Given the rapid changes in Polar regions and global feedbacks involved, future climate model developments should target improved representation of Polar clouds. To that end, remote sensing observations are crucial, in spite of large remaining observational uncertainties, which is evidenced by the substantial differences between the two datasets.

Spatio-temporal variability

Moreover, we studied the spatiotemporal variability of the cloud radiative effect (CRE) to better understand and quantify the impact of clouds on the Greenland Ice Sheet surface mass balance (SMB). We showed that the short-term effect dominates the opposing long-term effects through the albedo-melt feedback. A long-term warming effect decreases the albedo and so preconditions the surface for enhanced (summer) melt. The impact of the CRE, determined by spatial, temporal and initial conditions, explains existing conflicted views on the role of cloud radiation and emphasizes the need for accurate cloud and albedo representations in future studies.

The story in the news

Several news media have picked up our story on the effect of Greenland clouds affecting meltwater runoff. You can find a short overview on altmetric.com or read the excellent piece in the Wasingthon Post.

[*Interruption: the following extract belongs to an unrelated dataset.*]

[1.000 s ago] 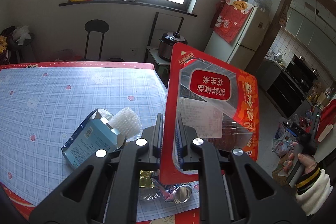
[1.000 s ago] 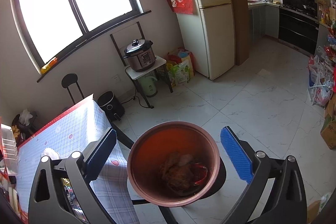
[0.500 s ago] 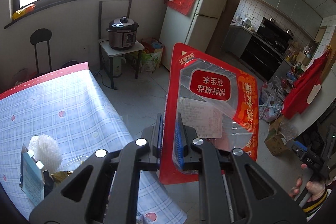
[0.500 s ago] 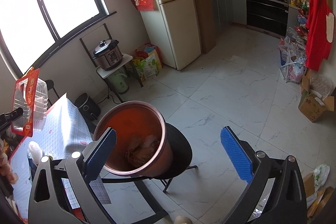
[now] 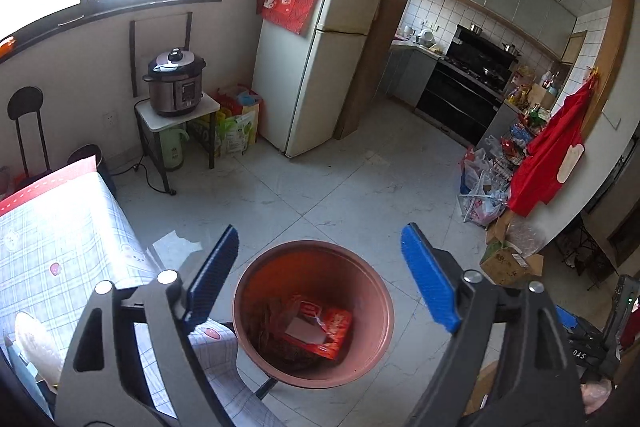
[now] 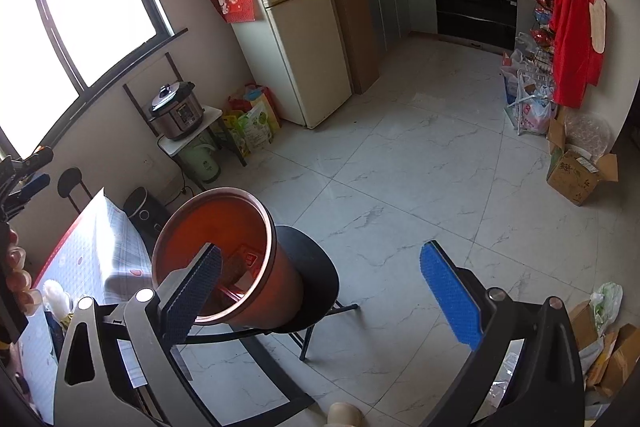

+ Izeboud, M., Lhermitte, S., K. Van Tricht, J. T. M. Lenaerts, N. P. M. Van Lipzig, and N. Wever
The Spatiotemporal Variability of Cloud Radiative Effects on the Greenland Ice Sheet Surface Mass Balance”.
Geophysical Research Letters, doi:10.1029/2020GL087315.
+ Lenaerts, J., Van Tricht, K., Lhermitte, S., L’Ecuyer, T.
Polar clouds and radiation in satellite observations, reanalyses, and climate models”.
Geophysical Research Letters, doi:10.1002/2016GL072242
+ Van Tricht, K., Lhermitte, S., Lenaerts, J., Gorodetskaya, I., L’Ecuyer, T., Noël, B., Van Den Broeke, M., Turner, D., Van Lipzig, N., (2016).
“Clouds enhance Greenland ice sheet meltwater runoff”.
Nature Communications, 7 10266. doi: 10.1038/ncomms10266

+ Van Tricht, K., Lhermitte, S., Gorodetskaya, I. V., Van Lipzig, N. P. M., (2016).
“Improving satellite-retrieved surface radiative fluxes in polar regions using a smart sampling approach”.
Cryosphere, 10 2379–2397. doi:10.5194/tc-10-2379-2016.

+ Van Tricht, K., Gorodetskaya, I., Lhermitte, S., Turner, D., Schween, J., Van Lipzig, N., (2014).
“An improved algorithm for polar cloudbase detection by ceilometer over the ice sheets”.
Atmospheric Measurement Techniques, 7 (5), 1153–1167. doi: 10.5194/amt-7-1153-2014.